## Our blog

### Know what we are thinking and doing

December 20, 2019 / by /

## Introduction

In marketing research, the problem of multicollinearity can be raised as a result of using clients’ rating responses. People tend to answer to the question of some section/topic in relatively same way. The stronger the correlations between the explanatory variables, the larger the population variances of the distributions of their coefficients, and thus greater the risk of obtaining unreliable coefficients. Although the estimated coefficients will be unbiased, their high variance will decrease the $t$ value, which leads to the failure in rejecting the null hypothesis $H_0:\beta = 0$, and following reduction in the probability of correctly detecting a non-zero coefficient. However, high correlation does not necessarily mean having poor estimation: a large number of observations and sample variances of regressors with a low variance of the error term can produce good estimates. In the case of multicollinearity, data do not contain enough information to distinguish the individual effect of explanatory variables on the dependent variable. There are a lot of ways for solving the multicollinearity, here are some of them:

• Try to reduce disturbance term by including an omitted important variable in the model.
• Increase the number of observations to make standard errors smaller.
• Combine the collinear variables together into a single predictor.
• Drop one of the problematic variables from the regression.
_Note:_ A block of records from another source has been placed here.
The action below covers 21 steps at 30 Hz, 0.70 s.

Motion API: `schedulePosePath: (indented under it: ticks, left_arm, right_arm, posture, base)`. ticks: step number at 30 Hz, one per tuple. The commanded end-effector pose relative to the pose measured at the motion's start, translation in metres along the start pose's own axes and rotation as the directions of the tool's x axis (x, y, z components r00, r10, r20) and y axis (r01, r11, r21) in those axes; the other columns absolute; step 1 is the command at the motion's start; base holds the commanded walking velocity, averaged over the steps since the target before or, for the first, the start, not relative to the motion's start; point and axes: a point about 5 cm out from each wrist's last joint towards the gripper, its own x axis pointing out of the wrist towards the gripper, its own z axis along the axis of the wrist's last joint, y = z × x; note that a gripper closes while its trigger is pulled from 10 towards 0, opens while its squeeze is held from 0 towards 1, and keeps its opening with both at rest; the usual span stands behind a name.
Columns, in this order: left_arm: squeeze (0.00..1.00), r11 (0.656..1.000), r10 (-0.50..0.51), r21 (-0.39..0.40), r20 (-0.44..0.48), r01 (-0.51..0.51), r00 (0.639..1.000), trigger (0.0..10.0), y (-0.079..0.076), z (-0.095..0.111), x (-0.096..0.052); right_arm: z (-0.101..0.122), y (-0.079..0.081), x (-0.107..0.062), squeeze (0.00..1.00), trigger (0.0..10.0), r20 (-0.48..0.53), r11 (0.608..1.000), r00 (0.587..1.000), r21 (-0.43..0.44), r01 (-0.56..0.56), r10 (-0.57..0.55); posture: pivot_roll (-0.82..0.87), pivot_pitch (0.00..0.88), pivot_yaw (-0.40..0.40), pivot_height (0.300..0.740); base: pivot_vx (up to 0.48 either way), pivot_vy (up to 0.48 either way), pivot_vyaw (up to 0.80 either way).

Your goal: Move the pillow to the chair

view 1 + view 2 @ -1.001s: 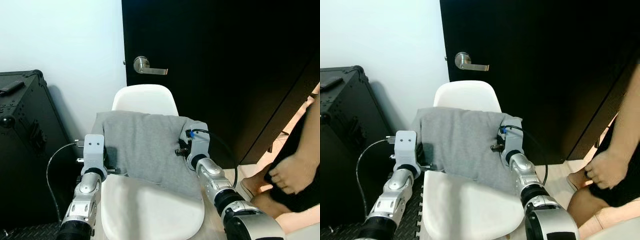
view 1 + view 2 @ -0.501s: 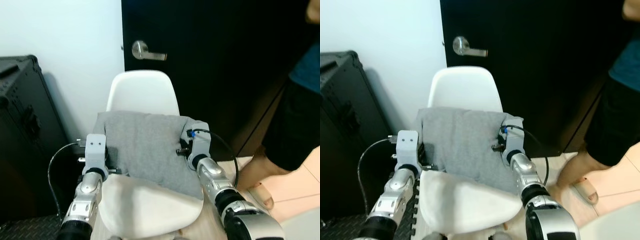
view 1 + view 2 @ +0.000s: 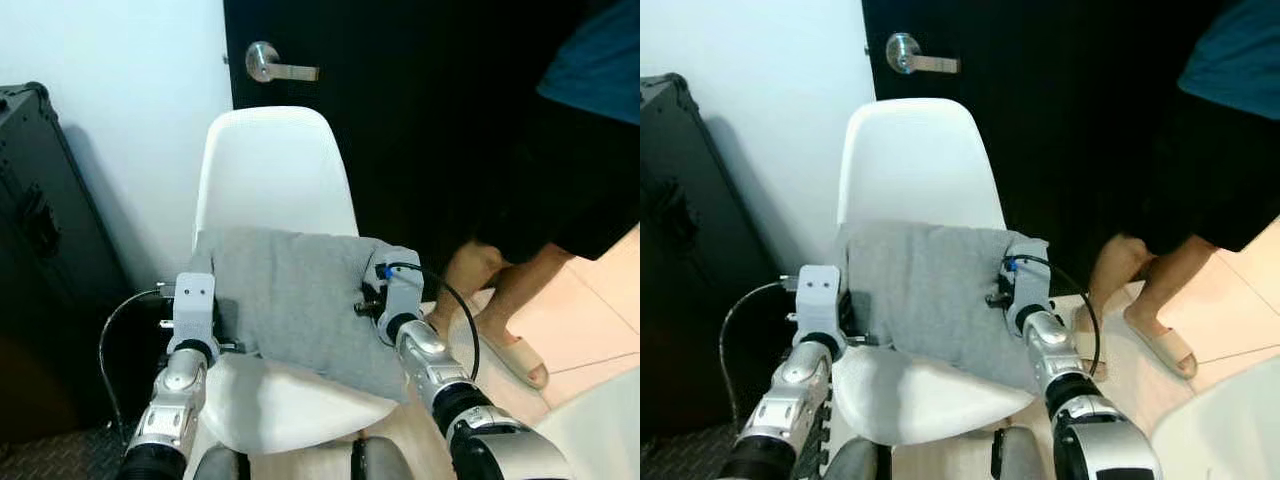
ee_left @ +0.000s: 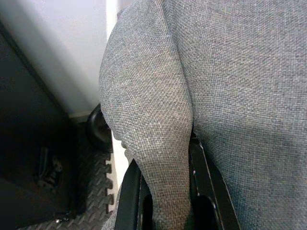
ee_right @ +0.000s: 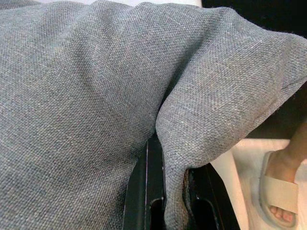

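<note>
Left eye view: white chair point(image 3: 272, 180) before dark door point(image 3: 420, 120).
Left gripper point(image 4: 165, 201): clamped on grey pillow point(image 3: 290, 300) edge.
Right gripper point(image 5: 175, 201): pinching opposite pillow corner.

The pillow point(image 3: 290, 295) is heather grey with a fine woven fleck. The chair point(image 3: 272, 170) is plain glossy white. Each silver arm ends in a black-fingered hand, left hand point(image 4: 165, 201) and right hand point(image 5: 168, 191). The door point(image 3: 420, 120) is black with a brushed steel handle point(image 3: 268, 64), the wall point(image 3: 120, 90) pale bluish white, the case point(image 3: 30, 250) black.
</note>
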Motion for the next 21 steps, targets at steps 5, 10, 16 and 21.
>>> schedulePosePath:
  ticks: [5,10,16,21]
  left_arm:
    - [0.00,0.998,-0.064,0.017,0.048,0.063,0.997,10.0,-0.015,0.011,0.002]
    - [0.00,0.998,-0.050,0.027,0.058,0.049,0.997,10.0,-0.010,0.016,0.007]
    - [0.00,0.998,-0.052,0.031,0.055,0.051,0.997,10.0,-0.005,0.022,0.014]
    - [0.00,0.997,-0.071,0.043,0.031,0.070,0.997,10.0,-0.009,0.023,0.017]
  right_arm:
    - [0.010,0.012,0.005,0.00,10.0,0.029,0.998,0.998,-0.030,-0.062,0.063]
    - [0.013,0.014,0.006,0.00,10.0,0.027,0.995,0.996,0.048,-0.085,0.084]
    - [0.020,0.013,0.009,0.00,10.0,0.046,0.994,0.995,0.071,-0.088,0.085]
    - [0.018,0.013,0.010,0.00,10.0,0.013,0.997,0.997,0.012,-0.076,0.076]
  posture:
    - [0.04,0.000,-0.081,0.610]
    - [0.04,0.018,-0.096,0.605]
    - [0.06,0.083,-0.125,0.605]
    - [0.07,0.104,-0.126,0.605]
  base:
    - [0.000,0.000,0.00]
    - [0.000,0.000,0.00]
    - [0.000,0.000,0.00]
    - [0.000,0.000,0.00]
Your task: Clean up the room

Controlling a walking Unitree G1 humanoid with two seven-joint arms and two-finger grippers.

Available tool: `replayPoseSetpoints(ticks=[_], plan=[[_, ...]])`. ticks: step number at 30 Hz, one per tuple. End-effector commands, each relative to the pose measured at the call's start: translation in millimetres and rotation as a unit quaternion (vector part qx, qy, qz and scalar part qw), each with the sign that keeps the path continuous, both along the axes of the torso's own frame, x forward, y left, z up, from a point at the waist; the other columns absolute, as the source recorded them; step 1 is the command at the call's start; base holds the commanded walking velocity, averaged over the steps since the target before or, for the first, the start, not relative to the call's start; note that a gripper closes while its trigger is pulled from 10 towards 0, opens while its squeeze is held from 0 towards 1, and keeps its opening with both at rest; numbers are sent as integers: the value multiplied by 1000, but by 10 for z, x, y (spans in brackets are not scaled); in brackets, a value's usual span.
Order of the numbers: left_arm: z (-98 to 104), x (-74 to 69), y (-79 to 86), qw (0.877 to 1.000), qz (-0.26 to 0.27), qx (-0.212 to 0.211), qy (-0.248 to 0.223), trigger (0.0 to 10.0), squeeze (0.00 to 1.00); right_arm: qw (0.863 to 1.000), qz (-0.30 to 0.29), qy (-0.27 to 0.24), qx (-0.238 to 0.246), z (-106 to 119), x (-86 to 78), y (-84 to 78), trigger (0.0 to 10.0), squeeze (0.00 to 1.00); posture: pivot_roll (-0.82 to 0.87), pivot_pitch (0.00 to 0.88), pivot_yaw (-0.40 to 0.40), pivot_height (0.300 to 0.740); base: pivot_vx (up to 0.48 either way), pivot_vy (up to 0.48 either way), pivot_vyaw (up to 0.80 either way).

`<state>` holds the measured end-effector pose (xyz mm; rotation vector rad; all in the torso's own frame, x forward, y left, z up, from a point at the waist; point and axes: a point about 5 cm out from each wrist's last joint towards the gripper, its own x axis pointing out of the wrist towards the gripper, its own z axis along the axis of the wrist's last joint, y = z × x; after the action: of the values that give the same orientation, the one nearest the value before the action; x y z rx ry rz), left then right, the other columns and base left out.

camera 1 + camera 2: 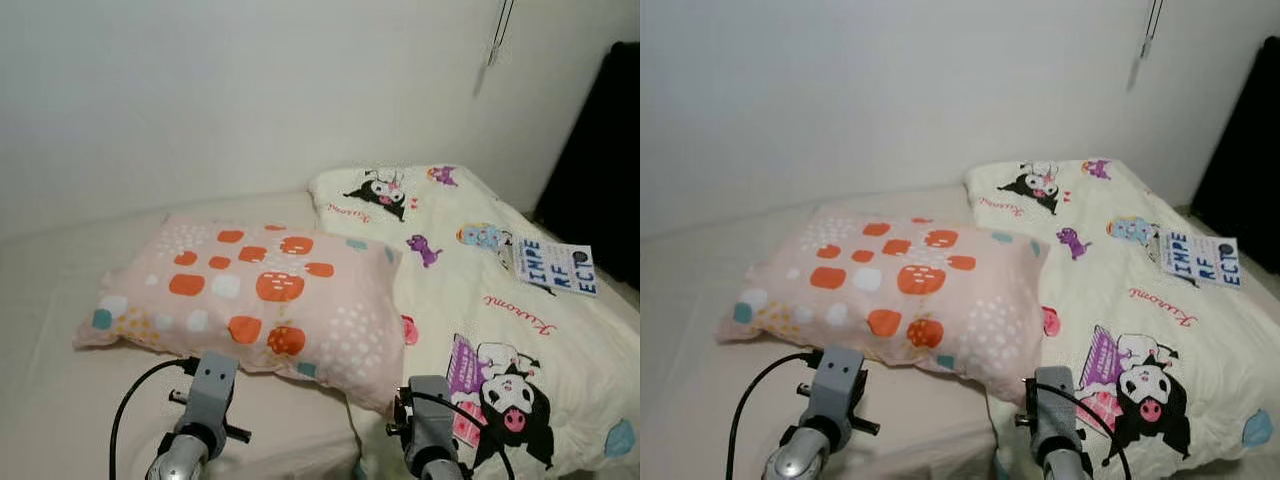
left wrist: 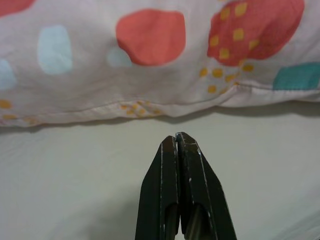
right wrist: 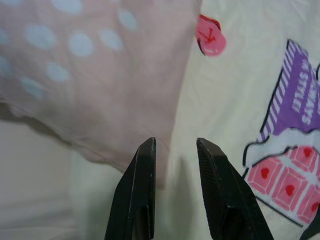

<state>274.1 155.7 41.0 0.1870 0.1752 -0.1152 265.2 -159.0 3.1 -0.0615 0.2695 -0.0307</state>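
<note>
A pink pillow (image 1: 250, 295) patterned with orange, white and teal patches lies across a bed, its right end overlapping a cream blanket (image 1: 520, 330) printed with cartoon characters. The rest of the bed is covered by a plain beige sheet (image 1: 60, 400).

The left gripper (image 2: 178, 137) has its 2 black fingers pressed together, tips touching, with nothing between them. It hovers over the bare sheet, just short of the pillow's near seam and not touching it.

The right gripper (image 3: 175, 145) is parted, a clear gap between its 2 fingers (image 3: 137, 190) and nothing held. It points at the pillow's right corner where that corner lies on the blanket (whether a fingertip brushes the fabric cannot be told).

From the head views, both silver arms rise at the near edge of the bed, the left (image 1: 200, 415) before the pillow's middle, the right (image 1: 432, 430) at the blanket's edge.

A small card with blue lettering (image 1: 555, 265) lies on the blanket further to the right, well apart from both grippers.
</note>
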Motion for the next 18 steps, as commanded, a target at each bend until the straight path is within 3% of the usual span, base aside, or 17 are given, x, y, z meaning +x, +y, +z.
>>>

It is often hard to obtain more data, so the first two methods are not applicable if the design stage of a survey is finished. The last method of solving the multicollinearity problem involves the risk that some of the missing variables may indeed belong to the model which can cause omitted variable bias. In this article, the Shapley value will be used to evaluate the importance of each explanatory variable in the model. The use of Shapley Values comes from the game theory and its purpose is to evaluate the worth of each player’s input over all possible combinations of players. As stated by Lipovetsky (Lipovetsky,2006), a regression model can be considered from the perspective of a coalition among players (predictors) to maximize the total value (quality of fitting). This approach yields a model called Shapley Value Regression. The case described in the article adresses customer satisfaction with the restaurant business. The main purpose will be to detect key drivers in the restaurant business and to avoid the problem of the high correlation between variables using this approach.

## Data description

# load the required libraries used in the article
if (!require("pacman")) install.packages("pacman")
stringr, radiant.data, textshape, formattable, RColorBrewer, ggraph, igraph)


In order to solve the problem of finding the key drivers of the restaurant industry, a survey was conducted asking customers to complete a questionnaire covering various aspects of the restaurant.
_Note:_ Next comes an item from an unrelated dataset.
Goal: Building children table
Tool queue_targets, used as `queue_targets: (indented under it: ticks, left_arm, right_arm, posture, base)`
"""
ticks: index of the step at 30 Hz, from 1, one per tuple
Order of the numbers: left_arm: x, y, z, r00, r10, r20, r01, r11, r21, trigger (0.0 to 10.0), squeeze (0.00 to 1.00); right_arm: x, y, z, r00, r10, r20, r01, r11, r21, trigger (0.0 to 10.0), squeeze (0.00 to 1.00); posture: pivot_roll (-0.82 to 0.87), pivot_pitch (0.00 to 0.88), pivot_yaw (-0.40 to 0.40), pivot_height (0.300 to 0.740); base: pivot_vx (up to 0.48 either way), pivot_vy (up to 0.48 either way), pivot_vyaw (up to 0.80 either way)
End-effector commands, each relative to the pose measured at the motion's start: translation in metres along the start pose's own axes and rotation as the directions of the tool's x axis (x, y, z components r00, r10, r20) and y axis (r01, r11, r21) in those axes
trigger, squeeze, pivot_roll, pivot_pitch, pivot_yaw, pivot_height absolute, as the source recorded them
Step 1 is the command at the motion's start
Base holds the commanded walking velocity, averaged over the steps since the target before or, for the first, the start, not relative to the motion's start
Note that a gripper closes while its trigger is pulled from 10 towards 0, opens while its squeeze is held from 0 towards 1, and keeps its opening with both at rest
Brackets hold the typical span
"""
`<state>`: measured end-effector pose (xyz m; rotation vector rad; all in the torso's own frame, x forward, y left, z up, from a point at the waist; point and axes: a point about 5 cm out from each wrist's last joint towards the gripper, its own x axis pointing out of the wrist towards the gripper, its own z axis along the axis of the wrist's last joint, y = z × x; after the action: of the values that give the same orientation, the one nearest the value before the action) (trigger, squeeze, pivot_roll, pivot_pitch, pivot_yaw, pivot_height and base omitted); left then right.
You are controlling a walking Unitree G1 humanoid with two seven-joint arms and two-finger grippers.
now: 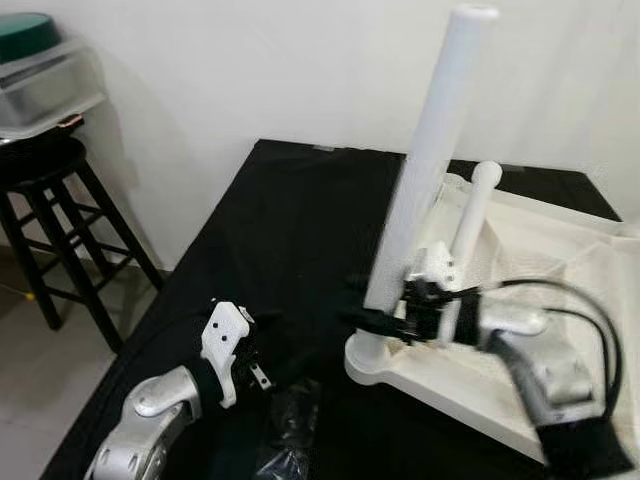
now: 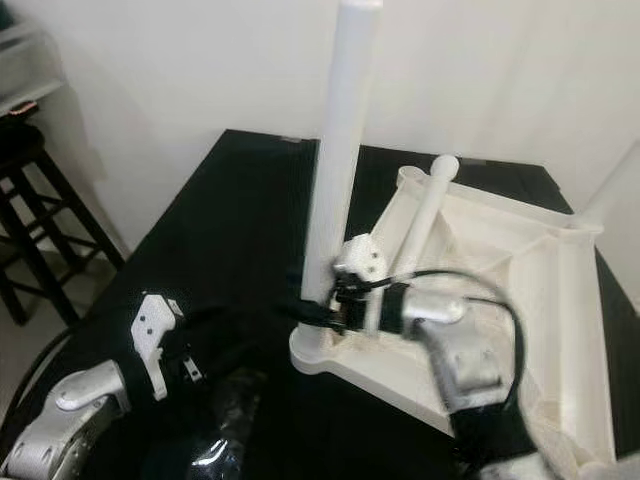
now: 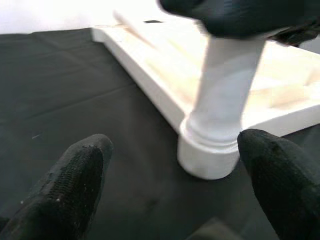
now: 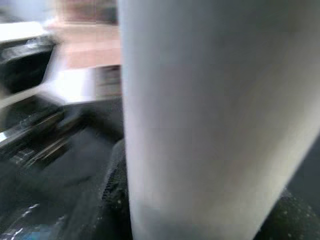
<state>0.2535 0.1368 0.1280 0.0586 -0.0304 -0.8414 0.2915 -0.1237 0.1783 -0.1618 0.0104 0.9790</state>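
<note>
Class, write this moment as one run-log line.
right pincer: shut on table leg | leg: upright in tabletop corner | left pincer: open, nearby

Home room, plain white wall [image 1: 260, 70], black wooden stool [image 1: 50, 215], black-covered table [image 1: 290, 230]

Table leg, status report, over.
Right gripper shut on upright leg, seated in tabletop corner socket. Left gripper open, near the socket. Plastic bag nearby.

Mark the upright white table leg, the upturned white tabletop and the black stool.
upright table leg [image 1: 432, 160], left eye view, mid shaft.
upturned tabletop [image 1: 560, 250], left eye view, bare underside panel.
black stool [image 1: 40, 165], left eye view, seat edge.
</note>
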Motion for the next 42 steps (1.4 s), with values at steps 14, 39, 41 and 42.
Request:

Below is the description of variables from the synthetic data of clients’ responses to a questionnaire that measures how people feel about the main business drivers for restaurants. People express their level of satisfaction after using the products of a restaurant. There is a hierarchy in the data (see the graph below). The variable Satisfaction will be described with two variables Target 1 and Target 2. These two variables are represented with red dots on the dendrogram below. These variables, in turn, will be explained by the Drivers of Targets (blue and light blue dots on the dendrogram) and, finally, each driver should be explained by items of drivers. Each Driver of Target has 13 explanatory variables - items of drivers grouped by a specific color.

All variables are observed and collected via survey and measured in rating scales (1 to 10).
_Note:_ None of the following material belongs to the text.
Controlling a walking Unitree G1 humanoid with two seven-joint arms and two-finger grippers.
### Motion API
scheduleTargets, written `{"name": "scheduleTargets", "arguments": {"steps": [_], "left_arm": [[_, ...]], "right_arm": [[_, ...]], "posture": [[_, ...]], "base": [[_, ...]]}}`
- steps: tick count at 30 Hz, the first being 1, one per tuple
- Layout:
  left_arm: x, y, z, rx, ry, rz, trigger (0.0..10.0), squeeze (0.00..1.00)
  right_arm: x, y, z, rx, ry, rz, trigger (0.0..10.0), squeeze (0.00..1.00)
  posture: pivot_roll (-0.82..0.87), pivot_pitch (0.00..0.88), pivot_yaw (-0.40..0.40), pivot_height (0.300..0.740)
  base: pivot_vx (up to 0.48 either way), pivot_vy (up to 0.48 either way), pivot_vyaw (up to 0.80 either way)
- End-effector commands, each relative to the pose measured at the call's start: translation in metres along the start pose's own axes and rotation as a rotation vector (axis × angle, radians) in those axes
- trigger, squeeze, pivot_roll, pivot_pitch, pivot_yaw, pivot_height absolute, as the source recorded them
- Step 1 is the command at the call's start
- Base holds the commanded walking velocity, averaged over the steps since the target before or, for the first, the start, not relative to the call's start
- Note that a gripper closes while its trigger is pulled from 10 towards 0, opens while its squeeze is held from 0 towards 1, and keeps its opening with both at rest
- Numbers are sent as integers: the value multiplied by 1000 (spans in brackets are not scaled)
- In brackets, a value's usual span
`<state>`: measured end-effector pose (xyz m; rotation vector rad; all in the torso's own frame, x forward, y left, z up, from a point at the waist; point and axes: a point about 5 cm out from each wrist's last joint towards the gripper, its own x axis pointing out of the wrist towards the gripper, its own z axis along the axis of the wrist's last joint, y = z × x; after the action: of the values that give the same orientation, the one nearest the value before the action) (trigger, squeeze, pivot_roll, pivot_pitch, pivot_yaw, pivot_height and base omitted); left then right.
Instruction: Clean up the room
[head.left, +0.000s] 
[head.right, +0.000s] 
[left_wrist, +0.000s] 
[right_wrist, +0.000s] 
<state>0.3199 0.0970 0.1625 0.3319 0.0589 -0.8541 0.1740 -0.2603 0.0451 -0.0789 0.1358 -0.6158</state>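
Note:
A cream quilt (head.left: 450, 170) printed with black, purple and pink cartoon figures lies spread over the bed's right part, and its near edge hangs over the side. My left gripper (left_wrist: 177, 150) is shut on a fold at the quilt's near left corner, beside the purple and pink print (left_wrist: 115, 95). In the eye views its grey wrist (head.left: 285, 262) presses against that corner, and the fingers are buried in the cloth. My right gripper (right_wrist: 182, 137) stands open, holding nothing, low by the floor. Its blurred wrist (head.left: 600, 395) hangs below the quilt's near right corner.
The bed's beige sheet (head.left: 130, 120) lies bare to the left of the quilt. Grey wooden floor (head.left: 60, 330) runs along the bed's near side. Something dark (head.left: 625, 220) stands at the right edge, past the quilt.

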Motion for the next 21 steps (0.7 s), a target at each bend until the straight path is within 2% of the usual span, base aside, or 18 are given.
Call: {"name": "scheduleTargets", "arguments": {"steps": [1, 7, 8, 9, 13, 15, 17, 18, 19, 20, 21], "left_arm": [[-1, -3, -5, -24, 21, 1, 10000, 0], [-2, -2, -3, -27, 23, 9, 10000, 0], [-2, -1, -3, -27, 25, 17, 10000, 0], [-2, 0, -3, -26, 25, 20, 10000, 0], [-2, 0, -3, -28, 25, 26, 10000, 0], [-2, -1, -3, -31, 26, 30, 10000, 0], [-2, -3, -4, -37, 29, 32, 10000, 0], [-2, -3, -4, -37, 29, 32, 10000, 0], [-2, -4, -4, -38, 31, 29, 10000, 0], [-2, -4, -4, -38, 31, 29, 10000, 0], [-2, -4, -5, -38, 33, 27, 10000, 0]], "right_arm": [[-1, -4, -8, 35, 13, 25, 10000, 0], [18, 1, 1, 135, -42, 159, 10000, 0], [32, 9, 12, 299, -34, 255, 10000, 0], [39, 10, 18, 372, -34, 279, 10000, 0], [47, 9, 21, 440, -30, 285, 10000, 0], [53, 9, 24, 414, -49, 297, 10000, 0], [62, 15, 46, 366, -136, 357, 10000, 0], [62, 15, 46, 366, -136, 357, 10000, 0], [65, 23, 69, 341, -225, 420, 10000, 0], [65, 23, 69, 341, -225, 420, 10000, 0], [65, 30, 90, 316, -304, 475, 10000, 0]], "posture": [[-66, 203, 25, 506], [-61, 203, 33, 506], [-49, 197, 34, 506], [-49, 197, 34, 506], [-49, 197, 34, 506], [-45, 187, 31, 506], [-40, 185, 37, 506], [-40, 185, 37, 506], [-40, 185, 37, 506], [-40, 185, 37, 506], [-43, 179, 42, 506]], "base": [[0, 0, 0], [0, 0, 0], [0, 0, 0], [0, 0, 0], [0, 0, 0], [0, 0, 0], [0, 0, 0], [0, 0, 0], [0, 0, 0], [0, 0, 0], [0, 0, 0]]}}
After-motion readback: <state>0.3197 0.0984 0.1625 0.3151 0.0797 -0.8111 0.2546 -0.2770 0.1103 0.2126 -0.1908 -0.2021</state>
data_desc <- read_excel("Shapley_Data_Rest.xlsx", sheet = "Labels")
options(knitr.kable.NA = '')
kable(data_desc) %>%
kable_styling(bootstrap_options = "striped", full_width = F, font_size = 14) %>%
pack_rows("Drivers of Targets", 4, 15) %>%
pack_rows("Items of Drivers", 16, 28) %>%
column_spec(2, bold = T, italic = T, width = "5cm")


Variable Name Group Statements (Variable Description)
Satisfaction Overall satisfaction of customer
Target 1 A restaurant that enables you to step up in life
Target 2 A restaurant that allows you to live the life you choose
Drivers of Targets
Commitment Target 1 Showing commitment to people
Update Continuously updating restaurant
Dedication Sincerely acting in your interest
Discovering better ways Discovering better ways to win favor with you
Fulfill expectation Focus on fulfilling guest's expectations
Comfort/relax Delivering the resources to enable you to feel comfortable and relax
Guest complaint Target 2 Taking into consideration guest complaints
Changing needs Continuously staying relevant by understanding changing customer needs
Consumer health Focus on consumer health
Various segments Work for to various customer segment
New mind-set Understanding the new consumer mind-set
Items of Drivers
Service2 Use state-of-the-art technology (waiters enter order digital system, POS, online payment etc.)
Service3 Bring an order quickly and properly
Food1 Food Serving food
Food2 Taste of food
Food4 The quality of food
Delivery1 Delivery Preciseness
Delivery2 Timing
Delivery3 Quality of food
Cleanliness1 Cleanliness Cleanliness in the kitchen
Cleanliness2 Cleanliness in the hall
Cleanliness3 Cleanliness in the bathroom

There are a total of 28 questions. Thirteen are about restaurant service, food, delivery, and cleanliness. For example Service2: clients are asked to evaluate their satisfaction with the usage of state-of-the-art technology (waiters enter order digital system, POS, online payment).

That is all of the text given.